Macron und die vertagte Revolution

In der ersten Runde der französischen Präsidentschaftswahl geht es um weit mehr als um das Wohnrecht im Elysée
Etwa 49 Millionen Menschen mit französischem Pass – weltweit – waren aufgerufen, am Sonntag von 8 Uhr in der Früh bis 19 Uhr, in Großstädten auch bis 20 Uhr ihre Stimmen für die erste Runde der Präsidentschaftswahl abzugeben. Nach den jüngsten Umfragen wurden Amtsinhaber Emmanuel Macron und die Rechtspopulistin Marine Le Pen favorisiert. Meinungsforscher:innen rechneten mit einem extrem knappen Kopf-an-Kopf-Rennen der beiden.
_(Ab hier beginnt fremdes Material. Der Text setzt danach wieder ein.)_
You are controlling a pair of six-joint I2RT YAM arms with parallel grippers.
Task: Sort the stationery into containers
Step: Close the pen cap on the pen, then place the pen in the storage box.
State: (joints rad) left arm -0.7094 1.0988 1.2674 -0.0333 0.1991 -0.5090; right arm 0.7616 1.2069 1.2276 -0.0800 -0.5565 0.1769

Macron und seine Frau Brigitte wollten am Vormittag in Le Touquet wählen. Le Pen wählte wie üblich im nordfranzösischen Hénin-Beaumont. Nach den letzten Umfragen lag Macron zwischen 25 und 28 Prozent der Stimmen, Le Pen zwischen 22 und 24 Prozent. An dritter Stelle lag der Linkspopulist Jean-Luc Mélenchon mit 16 bis 18 Prozent. Man erwartete eine geringere Wahlbeteiligung als 2017, bestenfalls 73 Prozent. Mit der ersten Hochrechnung wurde frühestens um 20 Uhr gerechnet.
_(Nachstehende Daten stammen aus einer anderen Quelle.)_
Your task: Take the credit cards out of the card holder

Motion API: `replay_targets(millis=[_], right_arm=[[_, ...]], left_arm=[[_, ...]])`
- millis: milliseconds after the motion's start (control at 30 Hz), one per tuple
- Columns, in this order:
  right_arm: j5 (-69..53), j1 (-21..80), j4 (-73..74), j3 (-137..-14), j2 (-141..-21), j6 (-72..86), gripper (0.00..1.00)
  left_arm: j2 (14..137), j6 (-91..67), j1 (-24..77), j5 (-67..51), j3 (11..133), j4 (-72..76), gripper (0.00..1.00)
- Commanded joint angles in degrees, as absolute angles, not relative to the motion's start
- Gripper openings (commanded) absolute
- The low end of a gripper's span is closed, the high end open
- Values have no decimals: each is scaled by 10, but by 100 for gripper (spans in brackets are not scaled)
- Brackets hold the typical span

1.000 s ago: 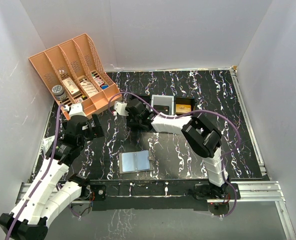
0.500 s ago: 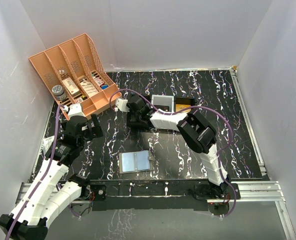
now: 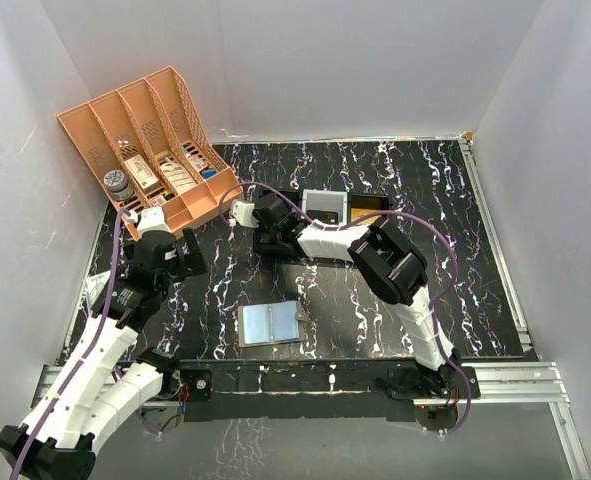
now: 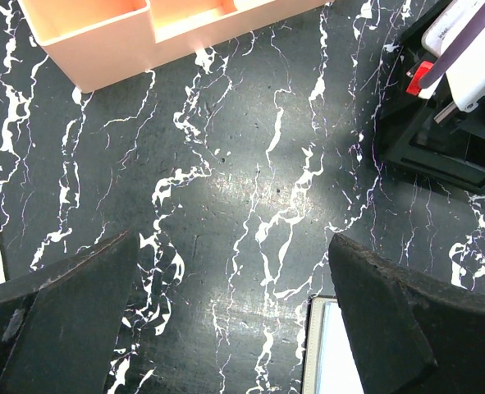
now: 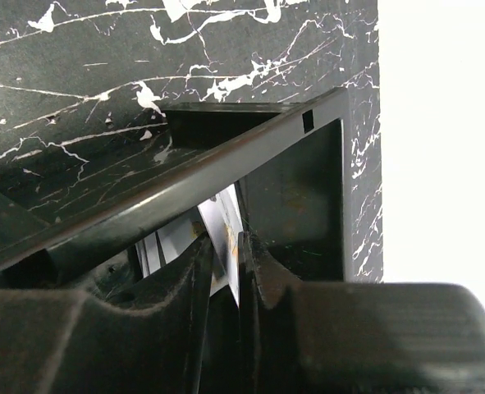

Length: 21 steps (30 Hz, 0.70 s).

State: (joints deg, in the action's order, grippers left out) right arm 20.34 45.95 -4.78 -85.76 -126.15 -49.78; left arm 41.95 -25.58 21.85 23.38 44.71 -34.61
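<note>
Black white-veined marble tabletop (image 3: 480, 260), white walls (image 3: 355, 60), card holder (image 3: 270, 323) lying flat

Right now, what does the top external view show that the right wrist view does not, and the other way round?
Only the top external view shows the open card holder, the orange organiser and the left claw, open above the table. Only the right wrist view shows a thin pale card standing edge-on between the right claw's nearly closed fingers. Both views show the black tray and the marbled table.
</note>
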Motion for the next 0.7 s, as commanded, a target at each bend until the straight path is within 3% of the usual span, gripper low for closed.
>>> replay_targets(millis=[0,333,667], right_arm=[[194,457,-76,-879,-1250,-483,21],[167,451,-56,-885,-1213,-433,42],[124,450,-36,-875,-1151,-364,53]], left_arm=[[419,-254,216,243,448,-349,99],[425,-251,215,237,448,-349,99],[428,-250,215,233,448,-348,99]])
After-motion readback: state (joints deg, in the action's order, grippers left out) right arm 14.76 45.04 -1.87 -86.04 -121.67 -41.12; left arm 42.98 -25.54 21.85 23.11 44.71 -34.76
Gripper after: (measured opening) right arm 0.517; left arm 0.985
Dass das Rennen so knapp zu werden versprach, lag wohl nicht zuletzt daran, dass Macron 2017 eine „Révolution“ versprochen hatte. Doch daraus wurde nicht viel – und nicht nur wegen der Pandemie. Aber immerhin vier Erfolge kann der Präsident auf seiner Seite ins Feld führen:
Die Arbeitslosigkeit ist seit 2017 von knapp zehn auf jetzt 7,4 Prozent gefallen. Die Jugendarbeitslosigkeit sank sogar um ein Viertel auf 16 Prozent. Zu verdanken hatte dies Macron teils seinen Vorgängern. Er selbst flexibilisierte den Arbeitsmarkt, indem er Einstellungen und Kündigungen trotz heftiger Proteste von Gewerkschaften und Linksparteien erleichterte. Staatliche Covid-Hilfen drückten die Arbeitslosigkeit allerdings auch künstlich.
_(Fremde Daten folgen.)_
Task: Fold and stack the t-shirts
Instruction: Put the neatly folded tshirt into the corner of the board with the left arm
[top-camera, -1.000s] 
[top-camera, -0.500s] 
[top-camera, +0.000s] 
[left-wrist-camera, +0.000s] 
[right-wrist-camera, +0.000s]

Die Pandemie hat Frankreich relativ gut überstanden. Macron reagierte flexibel auf den Krisenverlauf – und machte so schwere Patzer vom Anfang vergessen. Weil die Regierung nicht über genügend Masken verfügte, behauptete sie zuerst wider besseres Wissen, der Gesichtsschutz nütze nichts. Dazu sprach Macron von „Krieg“, was schlecht ankam. An der politischen Front verhielt er sich aber eher geschickt, so dass „Querdenker“ weniger Echo fanden als etwa in Deutschland.
Seine Konkurrenz hat Macron weitgehend ausgeschaltet. Geschickt lockte er prominente Mitglieder und Ex-Minister der konservativen „Républicains“ und der Sozialisten in seine Mitte. Im Wahlkampf fielen die Kandidatinnen der zwei Altparteien auf unter zehn Prozent. Das ist nicht allein Macrons Werk, doch hat er es vollendet: Er hat den traditionellen Links-Rechts-Gegensatz in Frankreich gesprengt und seine Bewegung „En Marche“ als dominante Kraft dazwischen etabliert.
Frankreichs Stellung in der EU hat Macron klar gestärkt. Dies geht nicht nur auf sein Konto: Mit Londons Abgang bleibt Paris die einzige Nuklearmacht und das einzige feste Mitglied des Kontinents im UN-Sicherheitsrat. Macron rang Angela Merkel zudem erstmals eine kollektive Schuldenaufnahme ab, um den Anti-Covid-Fonds der EU zu finanzieren. Diesen europa-politischen Dammbruch will Macron fortsetzen, Berlin ist aber skeptisch.
Gleichwohl muss der Präsident auch vier Misserfolge sich ankreiden lassen:
Die Rentenreform brachte Macron nicht durch. Sein wichtigstes Versprechen von 2017 stieß auf breiten Protest. Macron hatte bei dieser äußerst brisanten Reform zu lange gezögert; am Ende konnte er froh sein, dass ihm Corona eine Ausrede bot, das komplizierte und überfrachtete Projekt ad acta zu legen. Im Wahlkampf erklärte Macron, der Einfachheit halber wolle er in einer zweiten Amtszeit nur noch das Rentenalter von 62 auf 65 erhöhen.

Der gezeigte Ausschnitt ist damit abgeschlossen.